→ **DATASET SECTION**:
# # # # #
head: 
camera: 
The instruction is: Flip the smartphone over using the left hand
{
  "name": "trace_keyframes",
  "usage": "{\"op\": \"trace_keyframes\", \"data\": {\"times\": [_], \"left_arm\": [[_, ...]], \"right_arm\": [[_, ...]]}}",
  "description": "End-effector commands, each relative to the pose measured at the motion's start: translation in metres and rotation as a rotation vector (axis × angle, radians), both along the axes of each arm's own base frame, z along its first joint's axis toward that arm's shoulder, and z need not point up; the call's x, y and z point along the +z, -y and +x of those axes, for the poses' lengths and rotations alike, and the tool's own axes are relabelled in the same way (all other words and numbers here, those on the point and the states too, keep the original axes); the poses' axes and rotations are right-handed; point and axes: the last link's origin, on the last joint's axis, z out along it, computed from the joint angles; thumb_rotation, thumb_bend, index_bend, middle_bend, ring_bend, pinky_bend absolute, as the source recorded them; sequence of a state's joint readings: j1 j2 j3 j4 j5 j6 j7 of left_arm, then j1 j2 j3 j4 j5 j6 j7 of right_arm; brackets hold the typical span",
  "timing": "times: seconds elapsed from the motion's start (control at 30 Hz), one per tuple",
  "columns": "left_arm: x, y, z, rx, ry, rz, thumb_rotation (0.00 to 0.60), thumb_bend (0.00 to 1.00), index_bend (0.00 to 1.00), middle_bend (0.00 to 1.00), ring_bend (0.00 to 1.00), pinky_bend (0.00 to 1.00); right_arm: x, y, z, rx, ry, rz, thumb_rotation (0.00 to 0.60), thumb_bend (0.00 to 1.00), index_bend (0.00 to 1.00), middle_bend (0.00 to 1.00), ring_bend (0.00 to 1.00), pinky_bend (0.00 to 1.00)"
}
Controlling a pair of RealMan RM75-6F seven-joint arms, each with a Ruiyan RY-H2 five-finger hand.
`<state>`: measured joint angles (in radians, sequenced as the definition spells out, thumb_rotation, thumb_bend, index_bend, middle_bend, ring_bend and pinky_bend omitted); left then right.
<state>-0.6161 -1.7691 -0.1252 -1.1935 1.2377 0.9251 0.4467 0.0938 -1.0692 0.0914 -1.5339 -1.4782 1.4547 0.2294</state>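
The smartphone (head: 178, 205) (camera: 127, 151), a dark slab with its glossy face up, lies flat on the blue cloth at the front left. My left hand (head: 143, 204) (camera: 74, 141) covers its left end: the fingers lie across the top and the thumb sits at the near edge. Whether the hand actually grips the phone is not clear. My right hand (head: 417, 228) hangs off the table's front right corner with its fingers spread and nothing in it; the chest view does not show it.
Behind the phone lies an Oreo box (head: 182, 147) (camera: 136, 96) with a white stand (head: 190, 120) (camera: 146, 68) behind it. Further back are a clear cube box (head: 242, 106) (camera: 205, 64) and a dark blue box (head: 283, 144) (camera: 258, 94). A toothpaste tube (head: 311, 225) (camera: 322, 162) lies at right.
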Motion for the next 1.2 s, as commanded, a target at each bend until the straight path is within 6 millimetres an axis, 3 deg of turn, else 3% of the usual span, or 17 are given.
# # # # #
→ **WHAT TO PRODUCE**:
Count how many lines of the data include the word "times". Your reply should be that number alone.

→ **EXPECTED ANSWER**:
2